Favorable financing conditions for the purchase of this type of vehicle and lower rates for freight services are part of the actions proposed by the government of Costa Rica to boost sales of electric vehicles.

Wednesday, October 2, 2019

The state-owned Banco Popular, Banco Nacional and Banco de Costa Rica are the financial entities that will offer attractive conditions in their credit lines for the purchase of electric transportation units.

You may be interested in "Electric Cars: Who Are the Potential Buyers?"

Banco Popular will have special credit lines for electric buses, electric taxis, electric business fleets and electric private vehicles. In the financing for electric buses, through the Environmental Management program, the rate in colones is TBP+3 and in dollars is prime+2.50, commissions are capped at 1.5%, up to 1.5% and a term of 10 years, informed the presidency of Costa Rica.

The Bank of Costa Rica will have its credit line "PRO-ECO", which provides for the purchase of electric taxis, the interest rate has a discount on the current vehicle product, 80% financing, with a term of up to 5 years.

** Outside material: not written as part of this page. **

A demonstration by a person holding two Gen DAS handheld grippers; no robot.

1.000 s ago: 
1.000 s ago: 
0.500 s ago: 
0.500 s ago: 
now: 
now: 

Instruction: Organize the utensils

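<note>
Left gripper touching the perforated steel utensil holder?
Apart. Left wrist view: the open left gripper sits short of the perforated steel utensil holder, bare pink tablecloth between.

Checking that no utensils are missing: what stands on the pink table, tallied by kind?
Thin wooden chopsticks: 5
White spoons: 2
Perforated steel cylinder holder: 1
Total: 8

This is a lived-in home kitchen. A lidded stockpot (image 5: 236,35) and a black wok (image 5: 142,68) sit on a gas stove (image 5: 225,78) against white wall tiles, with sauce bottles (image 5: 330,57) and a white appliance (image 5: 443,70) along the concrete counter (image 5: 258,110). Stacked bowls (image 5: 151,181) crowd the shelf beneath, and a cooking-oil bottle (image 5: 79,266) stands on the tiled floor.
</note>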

For electric vehicles to individuals, will offer interest rates with discounted rate with respect to the current vehicle product, the percentage of financing in colones of 90% and in dollars is 80%, term up to 7 years, discounts on the formalization commission (depending on type of customer) and 0% commission for advance payment.

Also see "Auto parts: Market Figures in 2018"

On the other hand, the National Bank announced that it will promote preferential credit lines for the purchase of both electric buses and electric vehicles for individuals.

In the case of the Regulatory Authority of Public Services (ARESEP), began the development of an electric tariff for electric bus charging nationwide, which will be completed during the first quarter of 2020, in order to facilitate the incorporation of this type of technology in the fleet of regular route buses.

This is a flat rate with favorable conditions to allow loading on the campuses, explains a government statement, released on October 2.

CentralAmericaData reported that because of tax benefits that have been granted to the import of electric cars, the number of units that entered Costa Rica went from 40 in 2017 to 350 in 2018.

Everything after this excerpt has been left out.